それから、赤い顔で呆然としているレオンを見て、


「レオンは、答え、なんだと思ってたんだ?」


にやにやと意地の悪い笑みを滲ませて言ったクラウドに、レオンの顔が沸騰したように耳まで赤くなった。
それを見たスコールが、また不思議そうに見つめて来るから、レオンは益々恥ずかしくなる。

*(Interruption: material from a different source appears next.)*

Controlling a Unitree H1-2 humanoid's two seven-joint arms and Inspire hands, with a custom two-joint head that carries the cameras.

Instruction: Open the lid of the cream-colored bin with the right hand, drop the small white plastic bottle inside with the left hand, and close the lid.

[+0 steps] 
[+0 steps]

なんでもない、と言って二人から目を逸らした兄に、スコールはどうしたんだろう、と首を傾げる。
お兄ちゃんどうしたの、と言っても、兄もクラウドも、何も教えてはくれなかった。
誤魔化すようにクラウドに頭を撫でられて、スコールは不満げに唇を尖らせたが、


「どうだ、俺のなぞなぞ。まだ一杯あるんだが」
「一杯?」
「ああ。やるか?」
「やる!」


正に今、なぞなぞブーム真っ只中のスコールにとって、この誘惑は魅力的だった。
兄もそっぽを向いたままこっちを見てくれそうにないし、なんだか赤い顔をしているから、ひょっとしたら少し気分が悪いのかも知れない。
あんまり構って構ってと言うのも良くないだろうと思って、スコールはクラウドに飛び付いた。

─────その無邪気さが、この夜、長くに渡って兄を苦しめる事になるのだが、幼い子供には判る筈もない話であった。